Imagine you are on a desert island. There are two things you can eat on this island: coconuts and fish. If you wish to survive, you spend all of the available daylight trying to catch fish or harvest coconuts from the palm trees. We can assume, for the time being, that all of your day is taken up doing one of these two things. You need to divide your day between gathering coconuts and catching fish since a diet of just one or the other is not healthy. Suppose you have 10 hours a day to work. It takes you one hour to catch a fish and climbing a tree to get a coconut takes half an hour. So, in 10 hours you can catch 10 fish, or you can gather 20 coconuts. You could also do a bit of both: maybe spend 8 hours fishing and 2 hours getting coconuts, which would give you 8 fish and 4 coconuts. After a few weeks on the island, you settle on a balance whereby you spend 7 hours a day catching fish and 3 hours harvesting coconuts. This gives you 7 fish and 6 coconuts per day. If you want more fish, you have to give up some coconuts, and if you want more coconuts, you have to give up some fish, because there are only a certain number of hours in a day, and you can't make more daylight!

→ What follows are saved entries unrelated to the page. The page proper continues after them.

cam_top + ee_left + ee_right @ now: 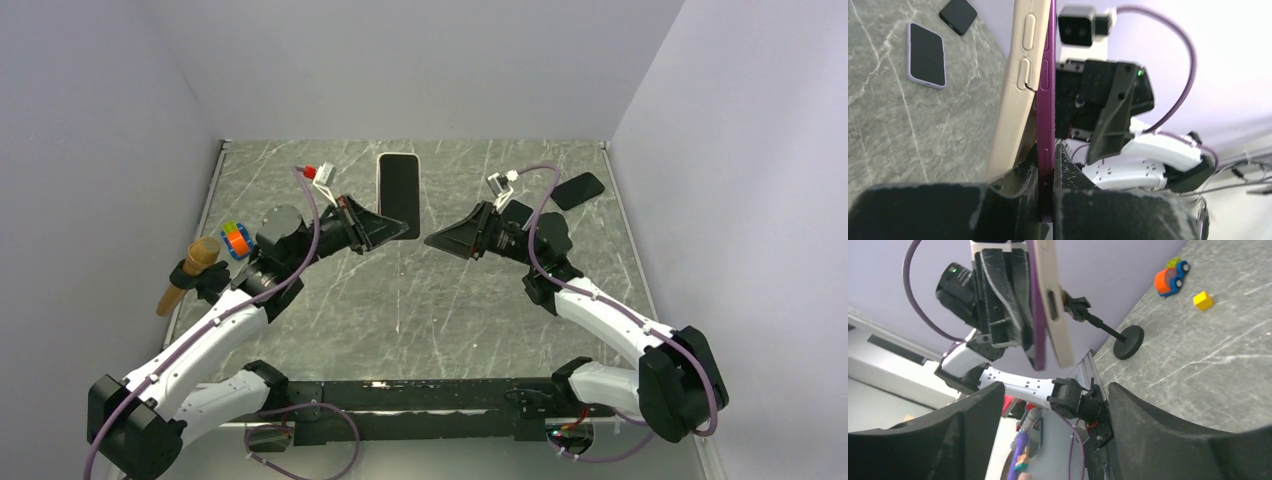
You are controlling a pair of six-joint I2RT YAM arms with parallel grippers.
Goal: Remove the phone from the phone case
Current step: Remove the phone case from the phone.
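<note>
My left gripper (400, 230) is shut on the purple phone (1045, 90), held edge-on above the table. The beige phone case (1015, 85) stands peeled away from the phone's side, still joined to it further up. From above, the phone shows as a dark slab with a light rim (398, 195) sticking out past the left fingers. My right gripper (436, 243) faces it from the right, open, with nothing between its fingers (1153, 430). In the right wrist view the phone (1036, 315) and case (1055, 305) hang beyond the right gripper (1054, 390), apart from it.
A lilac-cased phone (926, 54) and a black phone (578, 190) lie at the back right. A toy car (237, 240), a yellow block (1203, 300) and a brown cup-shaped toy (190, 272) are at the left. A black round-based stand (1128, 341) is near them.
</note>
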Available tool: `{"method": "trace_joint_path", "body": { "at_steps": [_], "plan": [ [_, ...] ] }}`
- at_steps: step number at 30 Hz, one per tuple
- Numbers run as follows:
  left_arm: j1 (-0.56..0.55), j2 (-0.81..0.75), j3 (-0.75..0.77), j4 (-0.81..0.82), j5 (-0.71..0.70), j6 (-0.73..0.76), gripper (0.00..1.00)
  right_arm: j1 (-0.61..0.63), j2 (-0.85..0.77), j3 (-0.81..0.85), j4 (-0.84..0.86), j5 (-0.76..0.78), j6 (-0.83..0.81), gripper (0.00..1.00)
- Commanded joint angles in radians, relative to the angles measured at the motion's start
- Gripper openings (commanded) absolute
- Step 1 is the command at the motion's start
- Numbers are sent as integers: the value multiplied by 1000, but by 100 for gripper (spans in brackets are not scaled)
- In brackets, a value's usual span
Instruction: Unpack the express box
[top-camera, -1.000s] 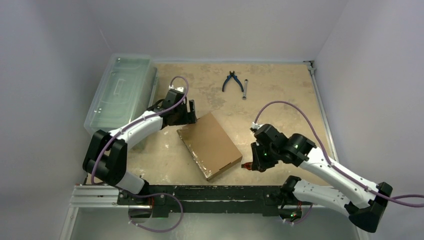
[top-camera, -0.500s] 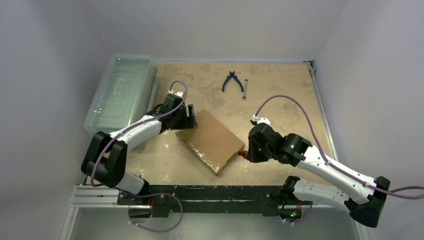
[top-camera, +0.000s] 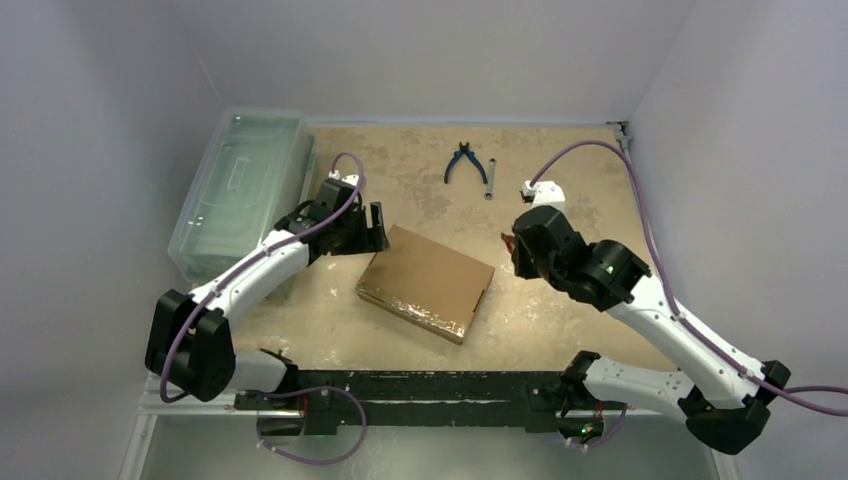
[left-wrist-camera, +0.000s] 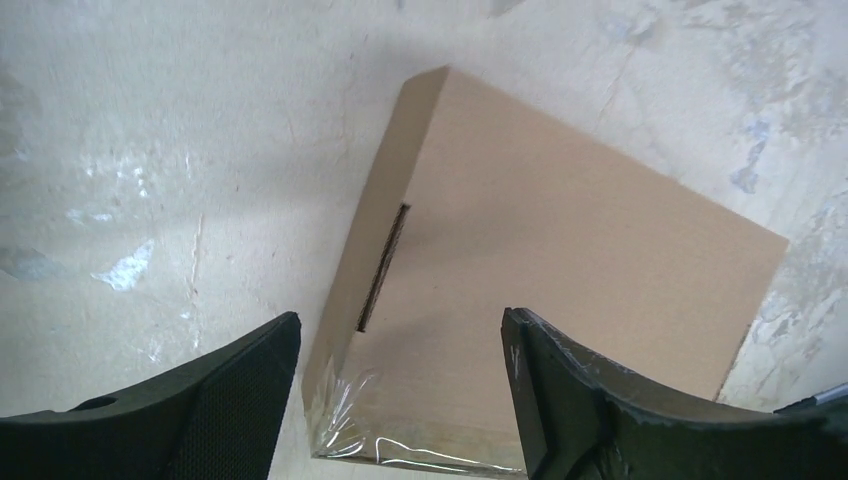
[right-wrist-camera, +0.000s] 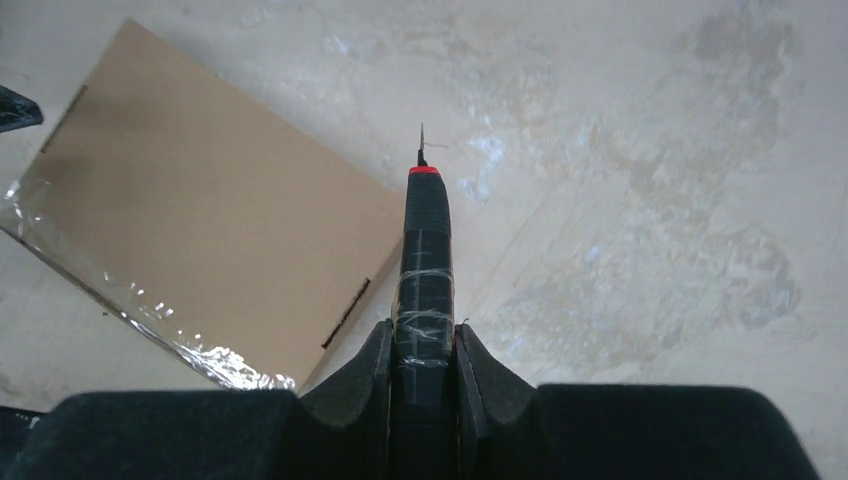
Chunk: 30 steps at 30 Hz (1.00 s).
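- Since a second ago, the flat brown cardboard express box (top-camera: 427, 283) has turned on the worn beige table top (top-camera: 570, 170). Its long edges now run nearly left to right.
- Meanwhile the right gripper (right-wrist-camera: 422, 345) has gone from the near right corner of the box to its far right corner. The left gripper (left-wrist-camera: 400, 330) stays by the left end.
- Right fingers are clamped on a black pen-shaped knife with a red collar (right-wrist-camera: 424, 240). Its thin blade points over bare table just beside the right end of the box and does not touch the cardboard.
- Left fingers stand wide apart and hold nothing. They hover above the left end of the box.
- Step in hand, as I judge it: to cut the seal. It seems wise to press the box down with the left gripper first, because the box turns easily. Then the blade can come low along the taped edge and stay shallow, so that the content is not cut.
- The box is closed and lies flat in the middle of the table, with a plain clean lid. A strip of clear shiny tape (right-wrist-camera: 150, 320) wraps its near long edge. A narrow dark slot (left-wrist-camera: 383, 265) shows on the short left side.
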Motion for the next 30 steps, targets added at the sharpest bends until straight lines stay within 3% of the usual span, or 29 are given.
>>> {"method": "trace_joint_path", "body": {
  "at_steps": [1, 5, 6, 9, 13, 18, 28, 30],
  "plan": [
    [4, 17, 96, -111, 11, 101, 72, 0, -47, 34, 142, -82, -275, 0],
    [4, 63, 116, -164, 75, 180, 60, 31, -71, -66, 408, -532, -430, 0],
    [4, 69, 121, -173, 74, 196, 59, 78, -56, -73, 451, -550, -433, 0],
    [4, 76, 124, -165, 81, 251, 53, 224, 25, -37, 516, -481, -388, 0],
    [4, 110, 124, -131, 35, 293, 40, 296, 138, 6, 576, -468, -346, 0],
    [46, 124, 99, -75, 64, 299, 25, 376, 265, 60, 548, -334, -395, 0],
    [104, 111, 63, -20, 193, 327, 23, 392, 367, 74, 642, -322, -454, 0],
    [110, 118, 55, -4, 250, 326, 28, 394, 388, 84, 651, -285, -454, 0]
  ]
}}
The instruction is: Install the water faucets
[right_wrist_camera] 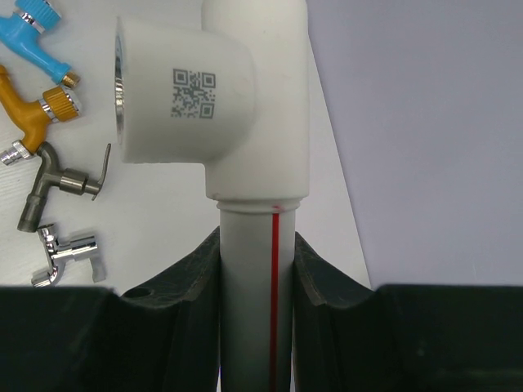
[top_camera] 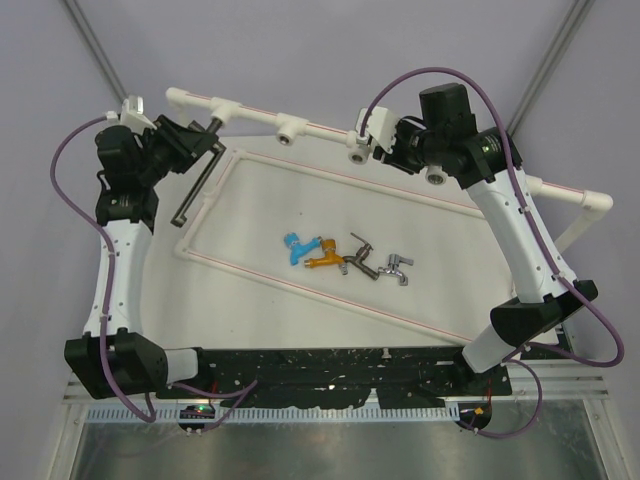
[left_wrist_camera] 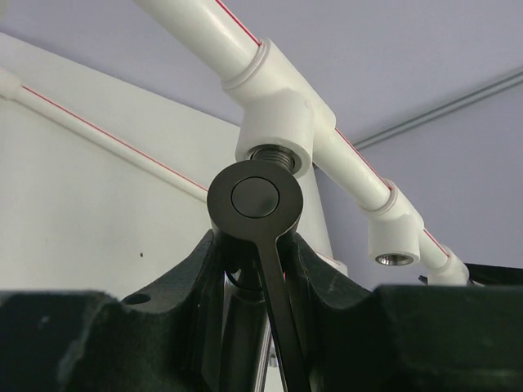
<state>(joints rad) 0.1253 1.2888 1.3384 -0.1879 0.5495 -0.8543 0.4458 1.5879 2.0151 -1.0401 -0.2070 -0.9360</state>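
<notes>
Left hand (left_wrist_camera: 255, 265) is clamped on the large dark-grey faucet (left_wrist_camera: 255, 198), whose threaded end sits at a socket (left_wrist_camera: 278, 114) of the white pipe frame (right_wrist_camera: 249, 106). Right hand (right_wrist_camera: 257, 261) grips that frame. Beyond, the blue tap (right_wrist_camera: 37, 37), orange tap (right_wrist_camera: 29, 114), dark metal tap (right_wrist_camera: 49, 184) and chrome tap (right_wrist_camera: 69, 253) lie together on the table (top_camera: 300, 200).

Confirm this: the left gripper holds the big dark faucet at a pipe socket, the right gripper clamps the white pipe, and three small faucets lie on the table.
Wrong on the count: four small faucets lie there, blue, orange, dark metal and chrome, as the top external view shows. The rest stands.
</notes>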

Now, what if it turns out that you are not alone on this island. Suppose there is a person who happens to go by the name "Friday." He's been on the island a long time and has gotten good at fishing. It turns out that he can catch a fish in 20 minutes, but it also takes him half an hour to climb a tree and harvest a coconut. Friday has gotten into a routine where he fishes for 4 hours a day, catching 12 fish, and he harvests coconuts for 6 hours, getting 12 coconuts per day.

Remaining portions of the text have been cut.